Of the prostate cancers diagnosed in 1984, only
5.8% were associated with a PSA test; by 1990, however, this proportion
had increased almost 12 times to
68.4% . Needle biopsies of the prostate are also increasing
as an important procedure for detecting prostate cancers .
Prostate Cancer Statistics
The American Cancer Society estimates that prostate cancer will
account for 41.5% of all new cancers in men in 1996, affecting
over 317,000 . It has now become the leading cancer diagnosis
in men (surpassing lung cancer in 1994) and the second leading
cause of male cancer deaths [9,12-15]. Age-adjusted incidence
rates continue to rise, increasing some 65% between 1980 and 1990,
with a dramatic 46.2% increase noted between 1989 and 1991 alone
. Rates increase with each decade over 50, with more than
80% of cases diagnosed in men over age 65. Although there is no
known etiology of this disease, it is thought to be hormone related
. There is extraordinary geographic variation in the detection
of and surgery for prostate cancer, indicating lack of consensus
about the efficacy of screening in asymptomatic men and subsequent
aggressive treatment of the disease, particularly among the older
segments of the population [6,7,17-19].
Prostate cancer is usually considered to be a slowly progressing
disease, but in approximately one-third of newly diagnosed cases,
the tumor has spread beyond the prostate gland itself [11,12].

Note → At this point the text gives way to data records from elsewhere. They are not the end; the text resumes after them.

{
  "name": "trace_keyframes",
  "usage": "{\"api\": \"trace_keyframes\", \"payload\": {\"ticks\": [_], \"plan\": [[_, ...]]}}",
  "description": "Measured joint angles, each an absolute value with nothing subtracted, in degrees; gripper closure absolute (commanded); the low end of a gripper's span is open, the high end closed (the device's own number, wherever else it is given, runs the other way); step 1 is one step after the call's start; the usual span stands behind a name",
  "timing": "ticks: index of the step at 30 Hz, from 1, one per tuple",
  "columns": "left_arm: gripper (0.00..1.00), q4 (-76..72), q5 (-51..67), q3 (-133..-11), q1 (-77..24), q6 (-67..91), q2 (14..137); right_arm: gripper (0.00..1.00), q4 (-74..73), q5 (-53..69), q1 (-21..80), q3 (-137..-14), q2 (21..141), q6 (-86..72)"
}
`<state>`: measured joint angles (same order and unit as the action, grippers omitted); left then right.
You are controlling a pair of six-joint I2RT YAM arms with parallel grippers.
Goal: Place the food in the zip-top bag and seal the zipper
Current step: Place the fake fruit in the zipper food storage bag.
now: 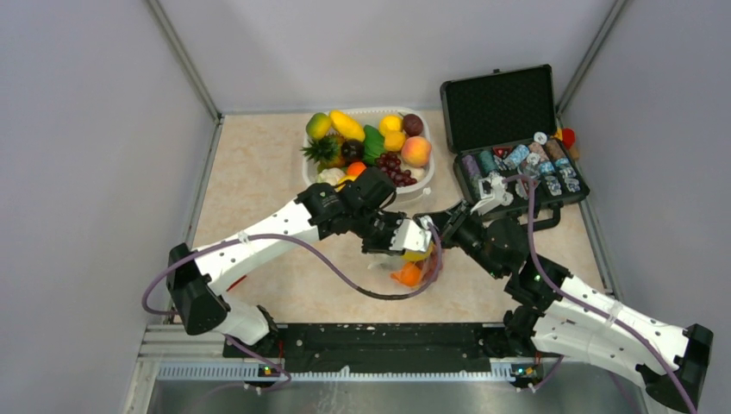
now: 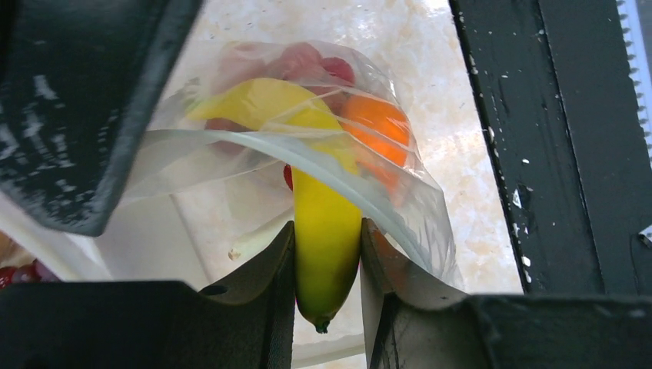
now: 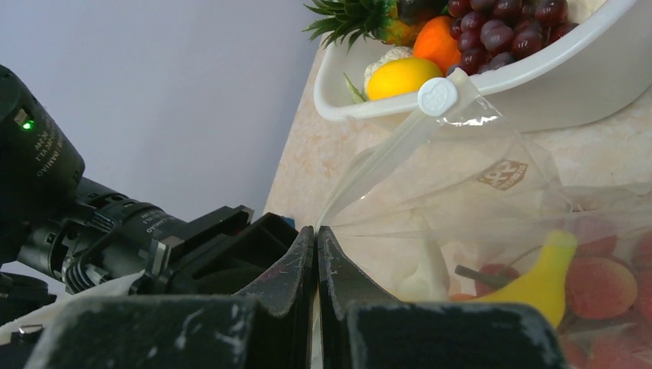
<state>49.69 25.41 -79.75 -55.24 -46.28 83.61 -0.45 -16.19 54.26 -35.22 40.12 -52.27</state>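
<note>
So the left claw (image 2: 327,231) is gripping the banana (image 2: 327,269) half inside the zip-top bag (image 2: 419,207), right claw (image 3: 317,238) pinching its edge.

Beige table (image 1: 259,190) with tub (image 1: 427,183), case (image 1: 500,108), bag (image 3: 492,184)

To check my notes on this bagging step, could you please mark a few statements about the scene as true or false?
1. The left fingers grip a banana. True.
2. The right fingers stand open, clear of the bag. False: they are pinched shut on the bag's edge.
3. An orange lies inside the bag. True.
4. The black case is closed. False: its lid stands open.
</note>
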Motion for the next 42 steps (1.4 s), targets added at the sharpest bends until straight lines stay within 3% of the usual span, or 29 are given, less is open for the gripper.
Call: {"api": "trace_keyframes", "payload": {"ticks": [7, 19, 25, 31, 35, 37, 39, 42], "plan": [[0.91, 51.55, 29.8, -79.55, -55.2, -51.24, 84.09, 1.0, -0.14, -16.19, 54.26, -34.59, 39.07, -52.69], [0.76, 40.88, 29.63, -76.99, -55.2, -48.62, 85.49, 1.0, 0.62, -15.11, 54.26, -34.2, 38.02, -52.69], [0.76, 41.23, 27.62, -78.83, -55.2, -45.54, 89.69, 1.0, -0.84, -17.52, 53.93, -34.17, 38.17, -51.83], [0.61, 41.04, 26.0, -81.76, -54.96, -42.19, 92.55, 1.0, -2.22, -20.32, 53.28, -34.17, 38.44, -51.44], [0.41, 39.16, 24.47, -81.67, -54.94, -39.99, 92.55, 1.0, -2.39, -21.19, 53.25, -34.11, 38.28, -51.66], [0.38, 37.5, 24.16, -81.25, -54.78, -39.11, 92.55, 1.0, -2.68, -21.15, 53.41, -33.95, 37.82, -52.31], [0.29, 35.51, 24.62, -80.01, -54.89, -38.72, 92.33, 1.0, -3.03, -21.28, 53.54, -33.34, 36.97, -53.21], [0.24, 33.34, 24.6, -76.75, -54.94, -38.06, 90.76, 1.0, -3.51, -21.87, 53.87, -32.64, 35.44, -54.68]]}}
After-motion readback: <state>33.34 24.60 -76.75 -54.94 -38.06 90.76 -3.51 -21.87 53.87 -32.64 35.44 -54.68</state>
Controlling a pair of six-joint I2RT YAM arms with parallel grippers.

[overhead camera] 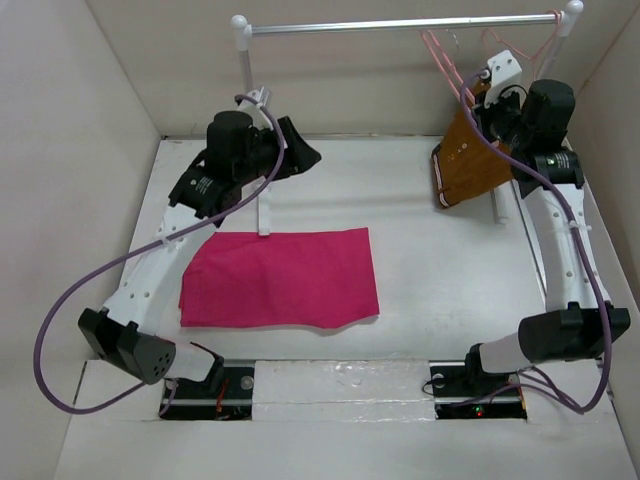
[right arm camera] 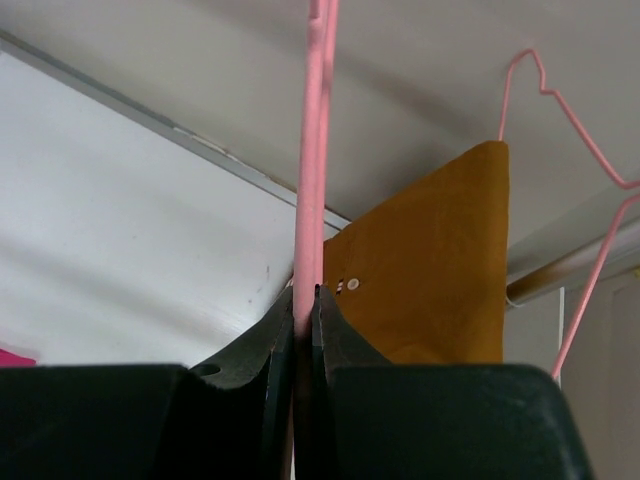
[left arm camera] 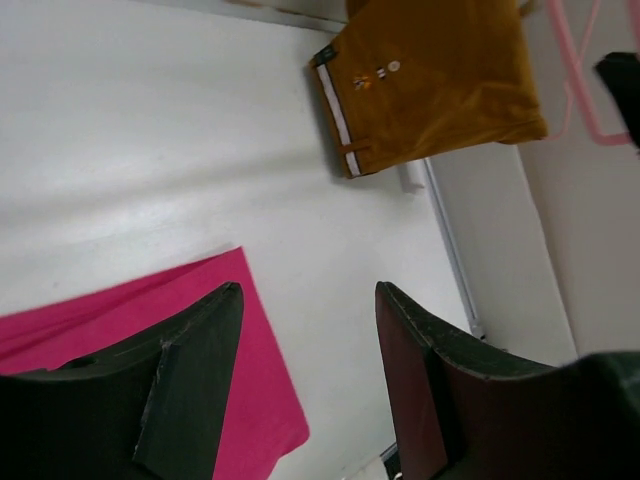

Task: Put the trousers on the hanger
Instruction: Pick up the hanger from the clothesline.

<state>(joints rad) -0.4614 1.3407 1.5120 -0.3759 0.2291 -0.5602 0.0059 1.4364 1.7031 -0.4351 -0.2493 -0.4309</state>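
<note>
Jaws are clamped on the hanger (right arm camera: 314, 150) at the right gripper (right arm camera: 305, 292), spread wide at the left gripper (left arm camera: 308, 290); with trousers (overhead camera: 280, 278) laid flat on the table (overhead camera: 430, 260), the thin hanger could be twisted loose.

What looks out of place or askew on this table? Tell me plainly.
Nothing stands out. The trousers lie folded flat on the table, the mustard garment hangs below the rail, the right gripper is shut on a pink hanger, and the left gripper is open, holding nothing.
</note>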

Early forms of the disease are often discovered during the surgical
treatment for benign prostatic hyperplasia (BPH). BPH is usually
seen in men over age 50 who complain of varying degrees of bladder
outlet obstruction. Like prostate cancer, it is of unknown etiology
but may be related to changes in the hormonal balance associated
with aging . Surgery is the definitive therapy for this condition,
and the preferred operation has historically been the transurethral
resection of the prostate (TURP). BPH is even more common than
prostate cancer, with histologic evidence apparent by age 60 in
more than half the men at autopsy and in more than 90% by age
85 . Its absolute frequency and rate of occurrence have been
decreasing since 1990 at the same time prostate cancers have increased
(Fig. A). BPH was diagnosed among 375,000 men in 1993 (the latest
data available), a decrease of 137,000 cases, or 26.8%, from the
1983 total. This decrease is reflected in the declining rates
of TURPs that are performed in nonfederal short-stay hospitals
across this country . In 1983, 321,000 TURPs were performed,
whereas in 1993, 250,000 such surgeries were recorded.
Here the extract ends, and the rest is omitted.